• _What to work on_
All of the data must be output without alteration.

(Data below)

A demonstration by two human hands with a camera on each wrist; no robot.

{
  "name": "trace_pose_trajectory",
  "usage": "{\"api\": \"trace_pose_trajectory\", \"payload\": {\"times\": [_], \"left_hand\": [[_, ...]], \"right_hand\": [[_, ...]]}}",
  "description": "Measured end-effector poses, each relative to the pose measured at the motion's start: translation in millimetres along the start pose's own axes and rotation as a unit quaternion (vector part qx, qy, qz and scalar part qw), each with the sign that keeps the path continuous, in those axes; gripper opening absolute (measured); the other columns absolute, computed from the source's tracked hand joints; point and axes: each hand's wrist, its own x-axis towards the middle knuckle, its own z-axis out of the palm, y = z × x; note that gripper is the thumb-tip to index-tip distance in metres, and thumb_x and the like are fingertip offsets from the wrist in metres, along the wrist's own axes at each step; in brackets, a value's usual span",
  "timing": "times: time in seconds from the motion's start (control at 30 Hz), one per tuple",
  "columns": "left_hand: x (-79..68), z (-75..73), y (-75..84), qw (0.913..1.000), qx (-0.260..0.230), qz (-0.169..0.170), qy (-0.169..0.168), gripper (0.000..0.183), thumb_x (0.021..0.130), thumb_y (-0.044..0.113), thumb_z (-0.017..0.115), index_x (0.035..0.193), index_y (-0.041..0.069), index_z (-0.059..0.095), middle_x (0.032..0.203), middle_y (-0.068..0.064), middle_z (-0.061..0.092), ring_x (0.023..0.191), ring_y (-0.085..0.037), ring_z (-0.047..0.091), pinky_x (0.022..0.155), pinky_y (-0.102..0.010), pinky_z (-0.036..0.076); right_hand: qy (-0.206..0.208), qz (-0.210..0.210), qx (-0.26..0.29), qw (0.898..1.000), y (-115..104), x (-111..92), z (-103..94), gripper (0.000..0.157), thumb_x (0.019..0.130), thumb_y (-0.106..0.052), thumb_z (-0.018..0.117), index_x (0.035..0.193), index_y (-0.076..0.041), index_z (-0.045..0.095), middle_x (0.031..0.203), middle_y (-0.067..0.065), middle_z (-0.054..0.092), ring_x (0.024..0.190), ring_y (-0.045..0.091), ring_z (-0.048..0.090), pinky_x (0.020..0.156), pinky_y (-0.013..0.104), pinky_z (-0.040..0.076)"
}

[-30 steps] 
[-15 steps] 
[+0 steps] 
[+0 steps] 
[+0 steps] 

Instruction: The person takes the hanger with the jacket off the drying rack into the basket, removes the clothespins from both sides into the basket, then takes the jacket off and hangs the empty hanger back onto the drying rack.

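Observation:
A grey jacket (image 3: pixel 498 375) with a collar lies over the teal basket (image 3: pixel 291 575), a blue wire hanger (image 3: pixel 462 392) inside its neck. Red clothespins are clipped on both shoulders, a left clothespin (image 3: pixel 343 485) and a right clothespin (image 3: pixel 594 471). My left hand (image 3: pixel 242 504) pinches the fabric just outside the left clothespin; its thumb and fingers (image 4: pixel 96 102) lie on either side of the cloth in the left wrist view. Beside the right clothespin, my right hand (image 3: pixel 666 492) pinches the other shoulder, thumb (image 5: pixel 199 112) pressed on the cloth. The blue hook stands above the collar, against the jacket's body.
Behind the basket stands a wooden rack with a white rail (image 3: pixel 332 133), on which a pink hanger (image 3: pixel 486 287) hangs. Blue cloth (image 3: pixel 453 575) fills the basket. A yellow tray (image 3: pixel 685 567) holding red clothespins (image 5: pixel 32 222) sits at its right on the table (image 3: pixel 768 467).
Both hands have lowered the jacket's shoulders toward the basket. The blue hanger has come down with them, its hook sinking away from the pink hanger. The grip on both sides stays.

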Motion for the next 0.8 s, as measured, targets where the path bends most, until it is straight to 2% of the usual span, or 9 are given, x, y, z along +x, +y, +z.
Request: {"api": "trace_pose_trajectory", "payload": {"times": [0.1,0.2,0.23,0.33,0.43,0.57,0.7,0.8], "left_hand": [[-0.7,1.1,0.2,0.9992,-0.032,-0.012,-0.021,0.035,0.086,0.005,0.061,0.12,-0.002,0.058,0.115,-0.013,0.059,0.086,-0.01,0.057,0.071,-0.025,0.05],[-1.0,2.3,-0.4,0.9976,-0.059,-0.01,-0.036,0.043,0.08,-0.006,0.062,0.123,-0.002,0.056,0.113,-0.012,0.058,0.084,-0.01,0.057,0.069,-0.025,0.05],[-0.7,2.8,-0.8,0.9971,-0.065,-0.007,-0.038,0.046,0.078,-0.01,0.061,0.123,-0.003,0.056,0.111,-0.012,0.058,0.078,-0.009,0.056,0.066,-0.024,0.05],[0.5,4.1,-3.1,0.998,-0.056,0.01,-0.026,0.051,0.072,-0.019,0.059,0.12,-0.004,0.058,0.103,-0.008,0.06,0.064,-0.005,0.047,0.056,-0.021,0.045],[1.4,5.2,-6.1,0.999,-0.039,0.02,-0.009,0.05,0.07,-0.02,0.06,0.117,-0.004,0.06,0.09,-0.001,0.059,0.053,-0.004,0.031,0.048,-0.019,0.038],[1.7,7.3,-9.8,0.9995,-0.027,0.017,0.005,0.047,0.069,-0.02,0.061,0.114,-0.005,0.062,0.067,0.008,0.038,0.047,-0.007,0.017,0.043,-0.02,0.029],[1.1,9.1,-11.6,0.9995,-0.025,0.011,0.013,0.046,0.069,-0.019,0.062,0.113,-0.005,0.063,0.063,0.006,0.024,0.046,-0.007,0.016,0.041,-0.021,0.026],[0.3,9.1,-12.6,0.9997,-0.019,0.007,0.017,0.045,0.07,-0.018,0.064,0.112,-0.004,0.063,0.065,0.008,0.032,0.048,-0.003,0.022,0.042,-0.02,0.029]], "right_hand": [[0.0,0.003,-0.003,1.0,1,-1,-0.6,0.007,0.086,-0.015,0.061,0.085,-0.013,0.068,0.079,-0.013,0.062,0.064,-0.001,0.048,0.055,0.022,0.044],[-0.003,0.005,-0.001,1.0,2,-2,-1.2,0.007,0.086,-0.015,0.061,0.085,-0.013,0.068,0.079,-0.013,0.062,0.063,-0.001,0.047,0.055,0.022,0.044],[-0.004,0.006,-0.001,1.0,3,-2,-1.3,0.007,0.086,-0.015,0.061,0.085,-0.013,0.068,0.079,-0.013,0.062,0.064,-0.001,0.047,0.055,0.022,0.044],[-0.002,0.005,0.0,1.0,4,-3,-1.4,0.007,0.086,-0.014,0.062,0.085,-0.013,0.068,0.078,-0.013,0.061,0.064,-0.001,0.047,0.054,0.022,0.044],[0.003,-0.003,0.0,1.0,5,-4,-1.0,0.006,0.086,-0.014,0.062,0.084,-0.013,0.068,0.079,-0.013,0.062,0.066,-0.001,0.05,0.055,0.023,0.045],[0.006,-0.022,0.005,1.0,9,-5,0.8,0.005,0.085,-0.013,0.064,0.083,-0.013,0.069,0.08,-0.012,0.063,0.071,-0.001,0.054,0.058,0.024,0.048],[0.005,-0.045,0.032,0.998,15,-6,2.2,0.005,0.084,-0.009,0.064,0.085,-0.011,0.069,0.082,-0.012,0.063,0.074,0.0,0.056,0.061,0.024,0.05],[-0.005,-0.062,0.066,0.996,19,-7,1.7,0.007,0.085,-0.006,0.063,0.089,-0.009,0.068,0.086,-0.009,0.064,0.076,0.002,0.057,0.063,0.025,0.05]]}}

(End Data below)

• _Written reply_
A demonstration by two human hands with a camera on each wrist; no robot.

{
  "name": "trace_pose_trajectory",
  "usage": "{\"api\": \"trace_pose_trajectory\", \"payload\": {\"times\": [_], \"left_hand\": [[_, ...]], \"right_hand\": [[_, ...]]}}",
  "description": "Measured end-effector poses, each relative to the pose measured at the motion's start: translation in millimetres along the start pose's own axes and rotation as a unit quaternion (vector part qx, qy, qz and scalar part qw), each with the sign that keeps the path continuous, in those axes; gripper opening absolute (measured); the other columns absolute, computed from the source's tracked hand joints; point and axes: each hand's wrist, its own x-axis towards the middle knuckle, its own z-axis out of the palm, y = z × x; note that gripper is the thumb-tip to index-tip distance in metres, and thumb_x and the like are fingertip offsets from the wrist in metres, along the wrist's own axes at each step; in brackets, a value's usual span",
  "timing": "times: time in seconds from the motion's start (control at 30 Hz), one per tuple",
  "columns": "left_hand: x (-79..68), z (-75..73), y (-75..84), qw (0.913..1.000), qx (-0.260..0.230), qz (-0.169..0.170), qy (-0.169..0.168), gripper (0.000..0.183), thumb_x (0.021..0.130), thumb_y (-0.044..0.113), thumb_z (-0.017..0.115), index_x (0.035..0.193), index_y (-0.041..0.069), index_z (-0.059..0.095), middle_x (0.032..0.203), middle_y (-0.068..0.064), middle_z (-0.061..0.092), ring_x (0.023..0.191), ring_y (-0.085..0.037), ring_z (-0.047..0.091), pinky_x (0.022..0.155), pinky_y (-0.102..0.010), pinky_z (-0.036..0.076); right_hand: qy (-0.206..0.208), qz (-0.210..0.210), qx (-0.26..0.29), qw (0.898..1.000), y (-115..104), x (-111..92), z (-103..94), gripper (0.000..0.157), thumb_x (0.019..0.130), thumb_y (-0.106..0.052), thumb_z (-0.018..0.117), index_x (0.035..0.193), index_y (-0.076..0.041), index_z (-0.045..0.095), middle_x (0.031..0.203), middle_y (-0.067..0.065), middle_z (-0.054..0.092), ring_x (0.024..0.190), ring_y (-0.045..0.091), ring_z (-0.048..0.090), pinky_x (0.020..0.156), pinky_y (-0.013..0.104), pinky_z (-0.040..0.076)"
}

[-30 steps] 
[-15 steps] 
[+0 steps] 
[+0 steps] 
[+0 steps] 

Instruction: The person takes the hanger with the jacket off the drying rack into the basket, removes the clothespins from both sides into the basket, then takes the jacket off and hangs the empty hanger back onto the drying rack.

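Observation:
A grey jacket (image 3: pixel 498 375) with a collar lies over the teal basket (image 3: pixel 291 575), a blue wire hanger (image 3: pixel 462 392) inside its neck. Red clothespins are clipped on both shoulders, a left clothespin (image 3: pixel 343 485) and a right clothespin (image 3: pixel 594 471). My left hand (image 3: pixel 242 504) pinches the fabric just outside the left clothespin; its thumb and fingers (image 4: pixel 96 102) lie on either side of the cloth in the left wrist view. Beside the right clothespin, my right hand (image 3: pixel 666 492) pinches the other shoulder, thumb (image 5: pixel 199 112) pressed on the cloth. The blue hook stands above the collar, against the jacket's body.
Behind the basket stands a wooden rack with a white rail (image 3: pixel 332 133), on which a pink hanger (image 3: pixel 486 287) hangs. Blue cloth (image 3: pixel 453 575) fills the basket. A yellow tray (image 3: pixel 685 567) holding red clothespins (image 5: pixel 32 222) sits at its right on the table (image 3: pixel 768 467).
Both hands have lowered the jacket's shoulders toward the basket. The blue hanger has come down with them, its hook sinking away from the pink hanger. The grip on both sides stays.
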
Motion for the next 0.8 s, as measured, targets where the path bends most, until it is straight to 2% of the usual span, or 9 are given, x, y, z along +x, +y, +z.
Request: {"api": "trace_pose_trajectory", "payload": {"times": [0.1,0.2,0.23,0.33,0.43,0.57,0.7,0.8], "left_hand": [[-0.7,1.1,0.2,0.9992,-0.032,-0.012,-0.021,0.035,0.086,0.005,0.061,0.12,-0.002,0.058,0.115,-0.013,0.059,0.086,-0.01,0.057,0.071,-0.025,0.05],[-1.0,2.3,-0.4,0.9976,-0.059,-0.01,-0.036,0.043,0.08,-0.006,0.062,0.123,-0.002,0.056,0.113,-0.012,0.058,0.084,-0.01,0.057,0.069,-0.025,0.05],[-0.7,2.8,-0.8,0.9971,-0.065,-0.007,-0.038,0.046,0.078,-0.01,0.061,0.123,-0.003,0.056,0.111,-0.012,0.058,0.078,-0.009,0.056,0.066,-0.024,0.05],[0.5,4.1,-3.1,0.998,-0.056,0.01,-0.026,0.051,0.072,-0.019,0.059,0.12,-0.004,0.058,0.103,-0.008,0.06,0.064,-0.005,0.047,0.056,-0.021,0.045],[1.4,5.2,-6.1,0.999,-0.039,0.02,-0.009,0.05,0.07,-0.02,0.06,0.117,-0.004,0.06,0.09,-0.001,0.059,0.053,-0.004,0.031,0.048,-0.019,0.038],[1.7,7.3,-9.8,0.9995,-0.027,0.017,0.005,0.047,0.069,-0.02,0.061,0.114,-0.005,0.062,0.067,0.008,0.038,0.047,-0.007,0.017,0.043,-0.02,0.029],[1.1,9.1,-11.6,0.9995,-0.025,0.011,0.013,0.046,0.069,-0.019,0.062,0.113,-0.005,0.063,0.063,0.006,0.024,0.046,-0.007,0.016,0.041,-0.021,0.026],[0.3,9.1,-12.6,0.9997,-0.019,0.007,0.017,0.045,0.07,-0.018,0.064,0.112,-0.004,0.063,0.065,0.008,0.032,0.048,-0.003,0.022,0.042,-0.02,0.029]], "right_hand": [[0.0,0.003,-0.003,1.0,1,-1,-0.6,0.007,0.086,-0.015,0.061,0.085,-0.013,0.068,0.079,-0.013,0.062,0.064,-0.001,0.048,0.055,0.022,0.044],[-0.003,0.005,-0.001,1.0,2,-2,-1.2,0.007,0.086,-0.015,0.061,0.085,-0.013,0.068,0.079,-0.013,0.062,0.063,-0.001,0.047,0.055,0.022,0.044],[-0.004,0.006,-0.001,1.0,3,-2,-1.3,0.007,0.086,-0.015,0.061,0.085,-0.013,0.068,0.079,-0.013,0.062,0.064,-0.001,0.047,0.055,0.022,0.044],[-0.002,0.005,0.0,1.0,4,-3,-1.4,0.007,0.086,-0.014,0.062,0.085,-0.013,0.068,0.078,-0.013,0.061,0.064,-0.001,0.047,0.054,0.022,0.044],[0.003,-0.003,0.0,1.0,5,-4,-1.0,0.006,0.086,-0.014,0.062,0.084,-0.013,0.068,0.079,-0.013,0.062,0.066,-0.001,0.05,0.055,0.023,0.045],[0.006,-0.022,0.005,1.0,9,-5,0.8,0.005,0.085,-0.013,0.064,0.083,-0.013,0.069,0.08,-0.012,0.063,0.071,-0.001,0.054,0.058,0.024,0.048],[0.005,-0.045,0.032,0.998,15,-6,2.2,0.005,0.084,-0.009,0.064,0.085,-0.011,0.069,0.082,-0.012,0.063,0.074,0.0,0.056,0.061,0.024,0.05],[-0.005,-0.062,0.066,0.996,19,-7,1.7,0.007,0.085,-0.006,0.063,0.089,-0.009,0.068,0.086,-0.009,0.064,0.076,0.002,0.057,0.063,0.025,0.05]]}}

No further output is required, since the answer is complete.